** Opening Data for review block **
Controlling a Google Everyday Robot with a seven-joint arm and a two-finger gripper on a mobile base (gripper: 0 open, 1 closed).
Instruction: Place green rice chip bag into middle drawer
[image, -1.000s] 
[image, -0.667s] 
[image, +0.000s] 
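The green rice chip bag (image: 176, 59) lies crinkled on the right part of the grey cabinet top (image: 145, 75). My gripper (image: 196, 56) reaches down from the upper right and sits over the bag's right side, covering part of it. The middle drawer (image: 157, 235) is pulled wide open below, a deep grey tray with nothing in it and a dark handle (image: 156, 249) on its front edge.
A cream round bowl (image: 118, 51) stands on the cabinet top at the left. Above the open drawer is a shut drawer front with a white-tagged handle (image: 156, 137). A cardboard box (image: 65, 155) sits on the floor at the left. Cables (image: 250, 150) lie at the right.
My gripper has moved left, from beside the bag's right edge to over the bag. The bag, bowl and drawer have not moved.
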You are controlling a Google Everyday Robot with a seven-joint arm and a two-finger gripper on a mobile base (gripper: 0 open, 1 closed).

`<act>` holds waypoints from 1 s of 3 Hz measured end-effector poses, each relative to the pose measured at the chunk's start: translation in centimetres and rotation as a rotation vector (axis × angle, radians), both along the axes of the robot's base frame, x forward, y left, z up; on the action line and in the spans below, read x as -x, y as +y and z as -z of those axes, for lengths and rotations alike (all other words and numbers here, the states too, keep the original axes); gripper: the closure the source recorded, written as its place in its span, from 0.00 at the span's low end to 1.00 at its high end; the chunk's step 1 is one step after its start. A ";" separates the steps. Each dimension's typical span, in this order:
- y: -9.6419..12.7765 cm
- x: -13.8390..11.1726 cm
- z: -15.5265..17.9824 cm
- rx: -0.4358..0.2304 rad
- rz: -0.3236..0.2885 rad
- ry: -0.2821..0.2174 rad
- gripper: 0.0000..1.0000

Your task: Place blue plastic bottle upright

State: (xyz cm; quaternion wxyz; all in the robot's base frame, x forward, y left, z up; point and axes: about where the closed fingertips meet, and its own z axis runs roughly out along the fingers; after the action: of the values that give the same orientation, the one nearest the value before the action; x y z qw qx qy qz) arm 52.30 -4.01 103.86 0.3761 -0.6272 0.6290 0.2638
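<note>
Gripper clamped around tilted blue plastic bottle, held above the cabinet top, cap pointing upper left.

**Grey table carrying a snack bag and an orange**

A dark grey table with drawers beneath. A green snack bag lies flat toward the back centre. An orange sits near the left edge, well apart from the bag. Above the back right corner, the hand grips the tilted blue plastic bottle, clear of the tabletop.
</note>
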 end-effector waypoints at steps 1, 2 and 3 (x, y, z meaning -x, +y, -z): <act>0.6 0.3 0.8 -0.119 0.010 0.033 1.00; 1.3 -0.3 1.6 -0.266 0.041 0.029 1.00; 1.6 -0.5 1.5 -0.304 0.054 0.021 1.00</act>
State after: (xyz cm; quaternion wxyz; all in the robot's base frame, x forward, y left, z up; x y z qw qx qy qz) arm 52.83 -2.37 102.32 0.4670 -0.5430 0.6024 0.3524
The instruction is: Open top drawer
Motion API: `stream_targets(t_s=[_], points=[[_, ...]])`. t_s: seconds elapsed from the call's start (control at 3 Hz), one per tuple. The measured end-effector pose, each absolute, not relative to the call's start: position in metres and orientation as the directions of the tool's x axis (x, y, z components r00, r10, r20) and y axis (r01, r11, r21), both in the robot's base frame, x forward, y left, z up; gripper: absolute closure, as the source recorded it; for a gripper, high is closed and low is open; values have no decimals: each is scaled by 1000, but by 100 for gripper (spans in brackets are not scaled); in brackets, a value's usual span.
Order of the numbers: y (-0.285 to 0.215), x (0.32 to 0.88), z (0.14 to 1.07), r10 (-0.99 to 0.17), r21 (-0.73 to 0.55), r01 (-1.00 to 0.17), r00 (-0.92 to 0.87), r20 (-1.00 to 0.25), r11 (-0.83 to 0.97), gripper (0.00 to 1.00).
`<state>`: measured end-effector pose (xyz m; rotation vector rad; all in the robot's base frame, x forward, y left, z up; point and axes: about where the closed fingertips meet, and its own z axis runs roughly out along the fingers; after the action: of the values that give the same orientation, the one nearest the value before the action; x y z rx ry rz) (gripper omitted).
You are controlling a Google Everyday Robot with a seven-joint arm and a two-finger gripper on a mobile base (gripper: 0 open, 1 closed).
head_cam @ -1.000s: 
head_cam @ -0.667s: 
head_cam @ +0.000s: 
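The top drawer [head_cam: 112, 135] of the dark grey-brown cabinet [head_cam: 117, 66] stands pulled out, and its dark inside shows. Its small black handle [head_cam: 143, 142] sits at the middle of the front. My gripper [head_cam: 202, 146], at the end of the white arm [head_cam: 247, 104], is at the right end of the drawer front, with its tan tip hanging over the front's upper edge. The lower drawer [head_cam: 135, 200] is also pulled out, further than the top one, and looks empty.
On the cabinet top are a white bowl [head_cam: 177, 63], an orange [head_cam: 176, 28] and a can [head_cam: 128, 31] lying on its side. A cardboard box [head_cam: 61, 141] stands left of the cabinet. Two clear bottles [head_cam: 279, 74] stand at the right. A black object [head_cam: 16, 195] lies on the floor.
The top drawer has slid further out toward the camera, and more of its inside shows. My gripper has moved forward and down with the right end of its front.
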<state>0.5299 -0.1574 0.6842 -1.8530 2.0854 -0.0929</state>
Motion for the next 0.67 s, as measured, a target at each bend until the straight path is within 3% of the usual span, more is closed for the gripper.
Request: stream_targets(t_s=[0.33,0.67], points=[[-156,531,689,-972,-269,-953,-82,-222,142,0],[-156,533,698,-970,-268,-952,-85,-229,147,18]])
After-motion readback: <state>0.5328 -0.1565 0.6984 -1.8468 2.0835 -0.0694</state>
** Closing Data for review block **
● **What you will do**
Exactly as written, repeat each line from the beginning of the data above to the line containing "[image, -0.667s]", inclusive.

● **Solution to this exercise**
Controlling a Google Everyday Robot with a seven-joint arm and a two-finger gripper on a mobile base (gripper: 0 open, 1 closed).
Instruction: Place green rice chip bag into middle drawer
[image, -1.000s] 
[image, -0.667s] 

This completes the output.